Records provided START

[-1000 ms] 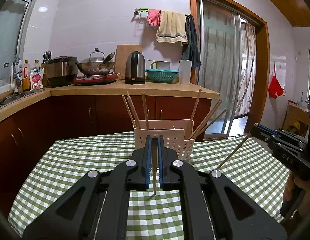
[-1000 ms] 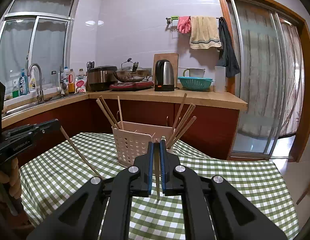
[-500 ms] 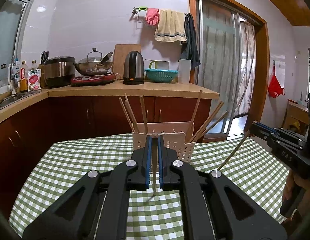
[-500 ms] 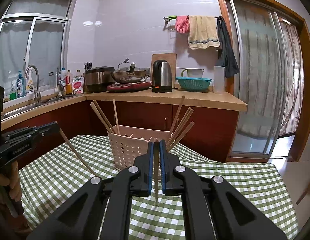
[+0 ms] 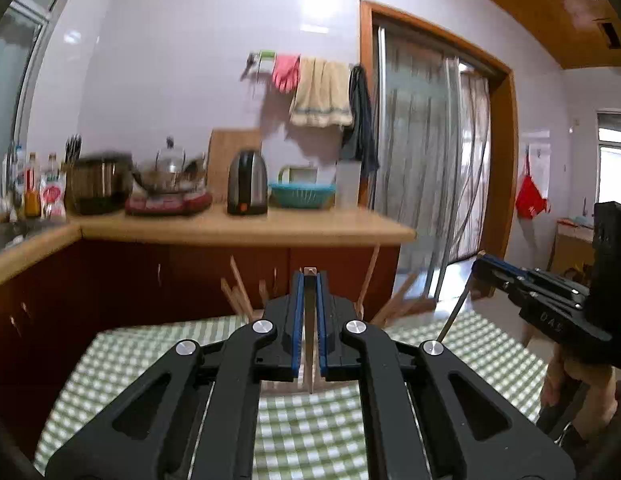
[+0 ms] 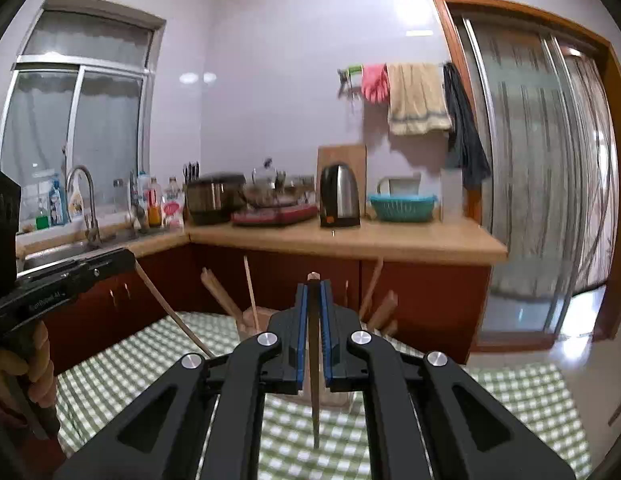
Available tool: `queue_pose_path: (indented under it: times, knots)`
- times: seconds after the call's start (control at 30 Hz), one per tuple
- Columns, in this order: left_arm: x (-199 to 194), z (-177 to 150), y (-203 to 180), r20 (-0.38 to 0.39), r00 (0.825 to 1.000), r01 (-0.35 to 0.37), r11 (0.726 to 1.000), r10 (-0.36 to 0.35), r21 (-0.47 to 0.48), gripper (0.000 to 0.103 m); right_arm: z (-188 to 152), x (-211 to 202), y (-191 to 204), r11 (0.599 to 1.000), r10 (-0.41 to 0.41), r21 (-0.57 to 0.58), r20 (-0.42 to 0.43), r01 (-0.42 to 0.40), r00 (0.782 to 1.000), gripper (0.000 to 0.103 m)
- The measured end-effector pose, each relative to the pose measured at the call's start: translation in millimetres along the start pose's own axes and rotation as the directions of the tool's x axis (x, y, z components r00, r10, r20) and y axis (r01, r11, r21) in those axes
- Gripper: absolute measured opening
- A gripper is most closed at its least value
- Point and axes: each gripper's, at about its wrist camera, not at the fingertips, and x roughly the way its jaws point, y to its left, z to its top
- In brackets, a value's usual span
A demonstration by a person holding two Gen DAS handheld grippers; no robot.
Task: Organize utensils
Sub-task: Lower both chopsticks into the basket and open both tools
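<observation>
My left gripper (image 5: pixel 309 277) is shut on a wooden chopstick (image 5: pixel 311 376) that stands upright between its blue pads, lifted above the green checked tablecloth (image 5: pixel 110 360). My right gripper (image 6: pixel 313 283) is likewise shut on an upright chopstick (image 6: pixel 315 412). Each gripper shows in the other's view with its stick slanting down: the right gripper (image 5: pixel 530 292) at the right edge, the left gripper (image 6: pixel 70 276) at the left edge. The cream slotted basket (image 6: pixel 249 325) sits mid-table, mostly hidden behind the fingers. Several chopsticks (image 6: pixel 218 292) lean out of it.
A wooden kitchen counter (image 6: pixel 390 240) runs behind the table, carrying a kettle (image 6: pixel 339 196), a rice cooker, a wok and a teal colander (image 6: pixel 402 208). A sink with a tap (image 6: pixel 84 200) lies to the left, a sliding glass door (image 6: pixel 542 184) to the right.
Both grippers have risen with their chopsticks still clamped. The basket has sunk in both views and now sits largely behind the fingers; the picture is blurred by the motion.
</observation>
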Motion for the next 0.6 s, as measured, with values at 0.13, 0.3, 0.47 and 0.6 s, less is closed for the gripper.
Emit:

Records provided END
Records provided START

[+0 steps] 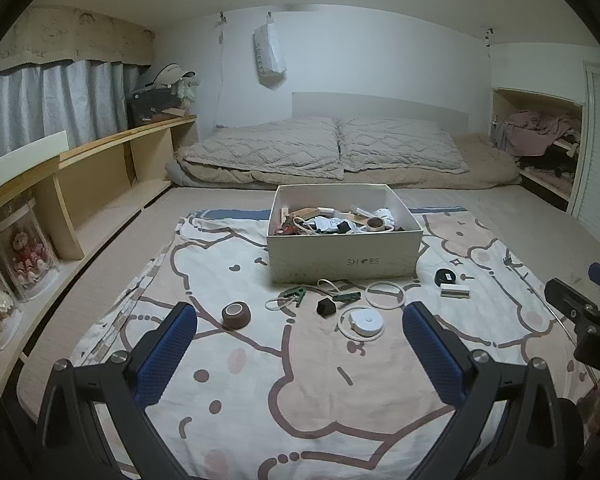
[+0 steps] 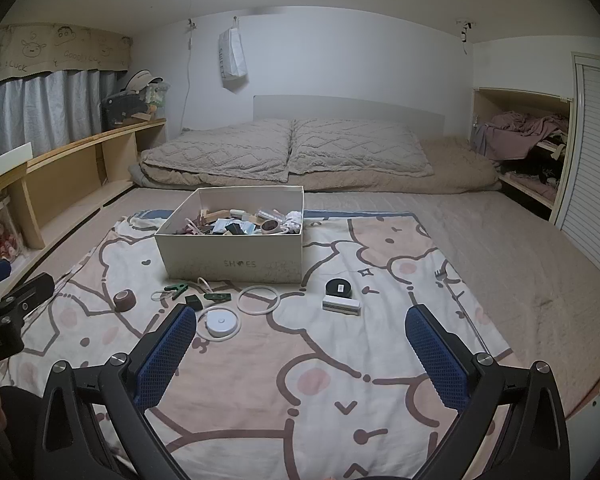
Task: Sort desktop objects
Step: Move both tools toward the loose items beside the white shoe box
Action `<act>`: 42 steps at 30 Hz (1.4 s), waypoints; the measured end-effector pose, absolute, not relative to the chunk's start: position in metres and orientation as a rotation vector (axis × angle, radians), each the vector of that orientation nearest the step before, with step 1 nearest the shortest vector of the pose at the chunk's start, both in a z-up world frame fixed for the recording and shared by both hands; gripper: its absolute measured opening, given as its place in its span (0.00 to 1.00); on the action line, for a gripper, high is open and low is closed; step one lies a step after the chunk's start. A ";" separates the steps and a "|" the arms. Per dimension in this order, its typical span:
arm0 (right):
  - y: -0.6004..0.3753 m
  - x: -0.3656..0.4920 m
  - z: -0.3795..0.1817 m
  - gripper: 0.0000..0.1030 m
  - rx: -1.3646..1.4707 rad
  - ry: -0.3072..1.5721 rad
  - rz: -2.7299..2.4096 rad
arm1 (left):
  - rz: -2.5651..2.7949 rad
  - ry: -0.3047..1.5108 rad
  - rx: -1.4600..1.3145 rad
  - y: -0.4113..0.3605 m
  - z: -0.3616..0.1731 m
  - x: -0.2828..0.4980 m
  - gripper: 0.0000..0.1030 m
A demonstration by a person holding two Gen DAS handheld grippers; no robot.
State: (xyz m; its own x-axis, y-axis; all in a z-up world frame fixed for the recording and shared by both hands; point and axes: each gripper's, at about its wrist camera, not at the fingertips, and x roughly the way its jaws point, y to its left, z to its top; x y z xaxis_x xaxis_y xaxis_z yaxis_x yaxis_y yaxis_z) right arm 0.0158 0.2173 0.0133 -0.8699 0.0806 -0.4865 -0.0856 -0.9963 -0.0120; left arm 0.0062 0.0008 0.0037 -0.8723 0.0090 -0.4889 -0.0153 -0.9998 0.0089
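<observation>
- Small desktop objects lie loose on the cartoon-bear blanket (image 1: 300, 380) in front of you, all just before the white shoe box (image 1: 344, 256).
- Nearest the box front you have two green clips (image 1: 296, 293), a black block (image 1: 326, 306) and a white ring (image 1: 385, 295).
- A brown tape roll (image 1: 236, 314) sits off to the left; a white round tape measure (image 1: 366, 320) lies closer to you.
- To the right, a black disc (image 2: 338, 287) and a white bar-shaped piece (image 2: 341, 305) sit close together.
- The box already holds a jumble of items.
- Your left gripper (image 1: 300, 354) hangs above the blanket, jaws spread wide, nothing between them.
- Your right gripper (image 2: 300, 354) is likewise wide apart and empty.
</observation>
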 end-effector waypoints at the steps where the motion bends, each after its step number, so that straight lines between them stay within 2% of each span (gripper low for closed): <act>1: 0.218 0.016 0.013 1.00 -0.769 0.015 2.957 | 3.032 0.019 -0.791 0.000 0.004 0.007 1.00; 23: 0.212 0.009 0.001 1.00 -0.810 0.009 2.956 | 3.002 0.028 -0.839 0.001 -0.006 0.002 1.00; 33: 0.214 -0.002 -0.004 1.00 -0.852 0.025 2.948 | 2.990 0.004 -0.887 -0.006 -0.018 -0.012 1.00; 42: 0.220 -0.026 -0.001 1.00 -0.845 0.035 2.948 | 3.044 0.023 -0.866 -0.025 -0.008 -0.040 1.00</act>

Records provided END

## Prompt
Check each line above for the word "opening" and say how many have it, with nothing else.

## Completed exercise
2